Anchiornis is a genus of small, feathered, troodontid dinosaur. The genus Anchiornis contains the type species Anchiornis huxleyi, named in honor of Thomas Henry Huxley, an early proponent of biological evolution, and the first to propose a close evolutionary relationship between birds and dinosaurs. The generic name Anchiornis means "near bird", and its describers cited it as important in filling a gap in the transition between the body plans of flying avian birds and non-avian dinosaurs.

Anchiornis fossils have been found in the Tiaojishan Formation of Liaoning, China, dating somewhat uncertainly to the mid-late Jurassic period (Callovian or Oxfordian stage), 160 to 155 million years ago. This dinosaur is probably related to the birds of prey that we call "raptors".

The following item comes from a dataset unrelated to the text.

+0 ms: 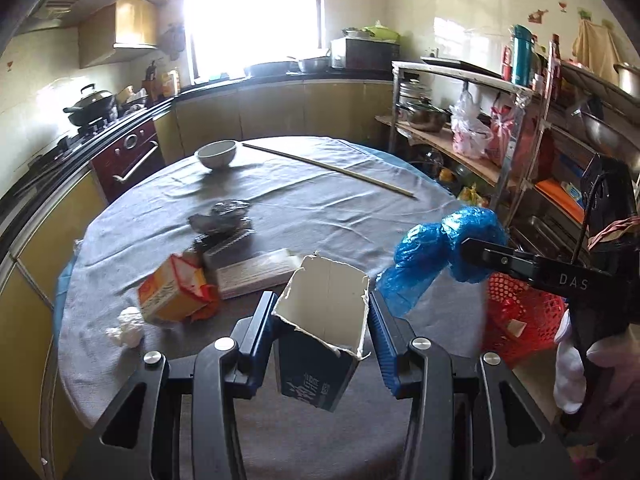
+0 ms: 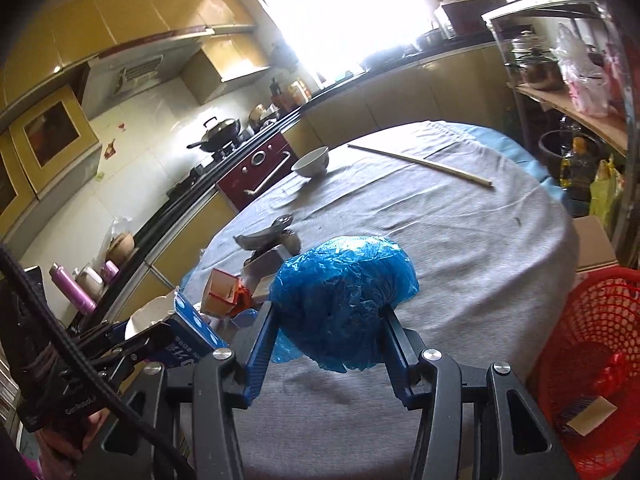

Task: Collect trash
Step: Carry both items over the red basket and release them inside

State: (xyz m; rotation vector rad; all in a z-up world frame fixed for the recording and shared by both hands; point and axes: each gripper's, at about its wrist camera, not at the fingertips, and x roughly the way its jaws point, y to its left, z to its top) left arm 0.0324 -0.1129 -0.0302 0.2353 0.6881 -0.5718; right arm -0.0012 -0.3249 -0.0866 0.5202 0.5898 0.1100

While the first specimen of Anchiornis preserved only faint traces of feathers around the preserved portion of the body, the well-preserved second specimen showed nearly complete feather preservation, allowing researchers to identify the structure of the feathers and how they were distributed. As in other early paravians such as Microraptor, Anchiornis had large wings, made up of pennaceous flight feathers attached to the arm and hand (as in modern birds) as well as flight feathers on the hind legs, forming an arrangement of fore and hind wings. The forewing of Anchiornis was composed of 11 primary feathers and 10 secondary feathers. Unlike Microraptor, the primary feathers in Anchiornis were about as long as the secondaries and formed a more rounded wing, with curved but symmetrical central vanes, a small and thin relative size, and rounded tips, all indicating poorer aerodynamic ability compared to its later relative. In Microraptor and Archaeopteryx, the longest forewing feathers were closest to the tip of the wing, making the wings appear long, narrow, and pointed. However, in Anchiornis, the longest wing feathers anchored near the wrist, making the wing broadest in the middle and tapering near the tip for a more rounded, less flight-adapted profile.

Anchiornis is notable for its proportionally long forelimbs, which measured 80% of the total length of the hind limbs. This is similar to the condition in early avians such as Archaeopteryx, and the authors pointed out that long forelimbs are necessary for flight. Anchiornis also had a more avian wrist than other non-avialan theropods. The authors initially speculated that it would have been possible for Anchiornis to fly or glide. However, further finds showed that the wings of Anchiornis, while well-developed, were short when compared to later species like Microraptor, with relatively short primary feathers that had rounded, symmetrical tips, unlike the pointed, aerodynamically proportioned feathers of Microraptor.